%%

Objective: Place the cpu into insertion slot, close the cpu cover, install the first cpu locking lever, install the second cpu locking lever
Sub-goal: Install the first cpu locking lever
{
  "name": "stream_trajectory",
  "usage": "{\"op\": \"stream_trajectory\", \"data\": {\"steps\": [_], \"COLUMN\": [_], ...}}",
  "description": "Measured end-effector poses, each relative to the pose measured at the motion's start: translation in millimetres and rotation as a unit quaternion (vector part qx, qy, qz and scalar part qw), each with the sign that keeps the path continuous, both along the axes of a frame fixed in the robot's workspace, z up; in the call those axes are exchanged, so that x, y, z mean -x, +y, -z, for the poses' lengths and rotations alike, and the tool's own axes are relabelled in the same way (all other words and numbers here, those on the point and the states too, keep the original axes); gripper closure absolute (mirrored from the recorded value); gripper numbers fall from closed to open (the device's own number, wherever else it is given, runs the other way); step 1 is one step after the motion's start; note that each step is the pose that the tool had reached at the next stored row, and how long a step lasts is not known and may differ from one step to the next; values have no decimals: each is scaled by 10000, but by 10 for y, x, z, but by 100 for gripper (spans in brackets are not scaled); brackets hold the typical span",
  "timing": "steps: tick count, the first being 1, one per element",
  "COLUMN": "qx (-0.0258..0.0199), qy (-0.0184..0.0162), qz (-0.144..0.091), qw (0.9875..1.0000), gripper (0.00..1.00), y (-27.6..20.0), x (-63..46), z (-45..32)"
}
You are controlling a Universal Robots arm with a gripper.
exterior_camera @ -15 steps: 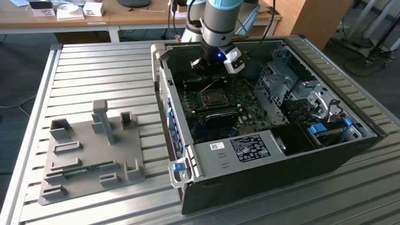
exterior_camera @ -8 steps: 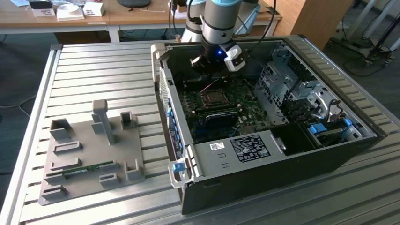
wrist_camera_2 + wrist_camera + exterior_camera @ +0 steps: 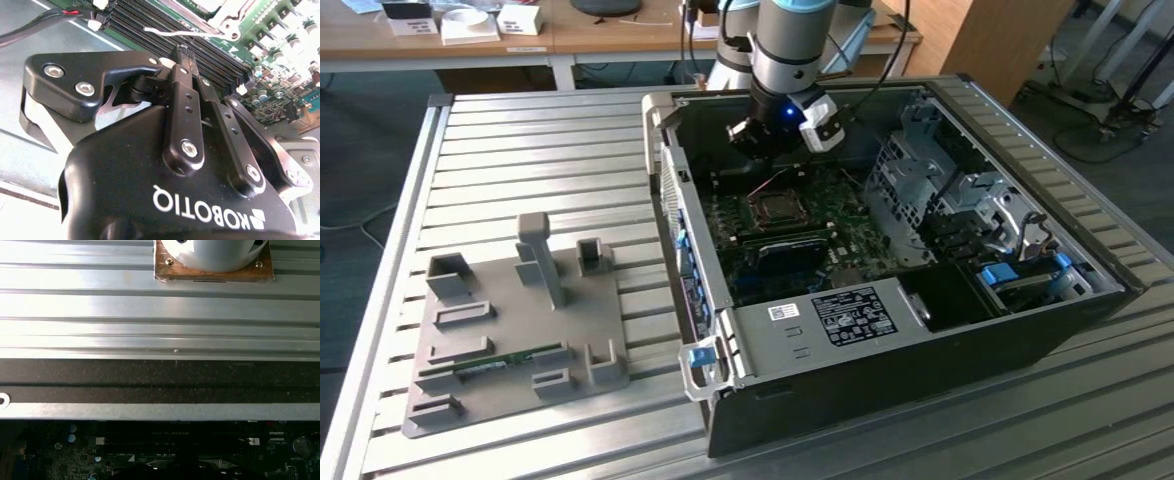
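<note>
silvery cpu cover (image 3: 226,21) sits at the insertion slot (image 3: 774,210) on the green motherboard (image 3: 850,228); likely thin, stiff, best pressed at its free edge. gripper (image 3: 183,51) hovers near, fingers (image 3: 184,105) pressed together, nothing between.

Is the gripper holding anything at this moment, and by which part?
Nothing: the gripper has its jaws closed together and empty, close to the memory slots.

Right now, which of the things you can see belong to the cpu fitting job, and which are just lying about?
For the job:
gripper, above the motherboard
insertion slot
cpu cover

Just lying about:
grey holder tray
green memory stick in that tray
white boxes on the desk behind
</note>
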State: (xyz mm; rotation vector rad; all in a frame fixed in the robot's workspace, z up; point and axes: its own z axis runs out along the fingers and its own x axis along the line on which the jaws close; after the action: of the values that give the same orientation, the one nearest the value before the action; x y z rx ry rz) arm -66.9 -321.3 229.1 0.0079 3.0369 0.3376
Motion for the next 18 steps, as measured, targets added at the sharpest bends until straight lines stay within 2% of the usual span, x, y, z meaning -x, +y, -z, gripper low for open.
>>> {"op": "stream_trajectory", "data": {"steps": [2, 3, 18], "qx": [-58, -65, -67], "qy": [0, -1, -1], "qz": [0, 0, 0], "qw": [10000, 10000, 10000], "gripper": [89, 89, 89], "y": [-1, -3, -54], "x": [0, -2, -33], "z": [1, 1, 1]}}
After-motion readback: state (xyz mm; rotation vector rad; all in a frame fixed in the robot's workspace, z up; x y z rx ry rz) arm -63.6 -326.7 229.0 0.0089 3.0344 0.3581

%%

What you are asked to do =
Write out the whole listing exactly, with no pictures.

Exercise solution =
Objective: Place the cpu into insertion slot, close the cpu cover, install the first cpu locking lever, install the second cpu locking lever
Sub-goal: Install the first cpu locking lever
{
  "name": "stream_trajectory",
  "usage": "{\"op\": \"stream_trajectory\", \"data\": {\"steps\": [_], \"COLUMN\": [_], ...}}",
  "description": "Measured end-effector poses, each relative to the pose measured at the motion's start: translation in millimetres and rotation as a unit quaternion (vector part qx, qy, qz and scalar part qw), each with the sign that keeps the path continuous, both along the axes of a frame fixed in the robot's workspace, z up; in the call those axes are exchanged, so that x, y, z mean -x, +y, -z, for the poses' lengths and rotations alike, and the tool's own axes are relabelled in the same way (all other words and numbers here, those on the point and the states too, keep the original axes); gripper closure absolute (mirrored from the recorded value); gripper numbers fall from closed to open (the device's own number, wherever else it is given, runs the other way); step 1 is one step after the motion's start; note that each step is the pose that the tool had reached at the next stored row, and how long a step lasts is not known and may differ from one step to the next; values have no decimals: each is scaled by 10000, but by 10 for y, x, z, but by 100 for gripper (spans in brackets are not scaled); brackets hold the typical span",
  "timing": "steps: tick count, the first being 1, one per element",
  "COLUMN": "qx (-0.0258..0.0199), qy (-0.0184..0.0162), qz (-0.144..0.091), qw (0.9875..1.0000), gripper (0.00..1.00), y (-27.6..20.0), x (-63..46), z (-45..32)"
}
You are controlling a Universal Robots arm with a gripper.
exterior_camera @ -15 steps: 
exterior_camera @ -8 steps: 
wrist_camera_2 + wrist_camera + exterior_camera @ +0 steps: 
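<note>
silvery cpu cover (image 3: 226,21) sits at the insertion slot (image 3: 774,210) on the green motherboard (image 3: 850,228); likely thin, stiff, best pressed at its free edge. gripper (image 3: 183,51) hovers near, fingers (image 3: 184,105) pressed together, nothing between.

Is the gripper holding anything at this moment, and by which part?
Nothing: the gripper has its jaws closed together and empty, close to the memory slots.

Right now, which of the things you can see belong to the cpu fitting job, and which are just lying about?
For the job:
gripper, above the motherboard
insertion slot
cpu cover

Just lying about:
grey holder tray
green memory stick in that tray
white boxes on the desk behind
</note>
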State: (xyz mm; rotation vector rad; all in a frame fixed in the robot's workspace, z up; point and axes: its own z axis runs out along the fingers and its own x axis along the line on which the jaws close; after the action: of the values that give the same orientation, the one nearest the value before the action; x y z rx ry rz) arm -66.9 -321.3 229.1 0.0079 3.0369 0.3376
Motion for the next 18 steps, as measured, targets added at the sharpest bends until straight lines stay within 2% of the usual span, x, y, z meaning -x, +y, -z, gripper low for open.
>>> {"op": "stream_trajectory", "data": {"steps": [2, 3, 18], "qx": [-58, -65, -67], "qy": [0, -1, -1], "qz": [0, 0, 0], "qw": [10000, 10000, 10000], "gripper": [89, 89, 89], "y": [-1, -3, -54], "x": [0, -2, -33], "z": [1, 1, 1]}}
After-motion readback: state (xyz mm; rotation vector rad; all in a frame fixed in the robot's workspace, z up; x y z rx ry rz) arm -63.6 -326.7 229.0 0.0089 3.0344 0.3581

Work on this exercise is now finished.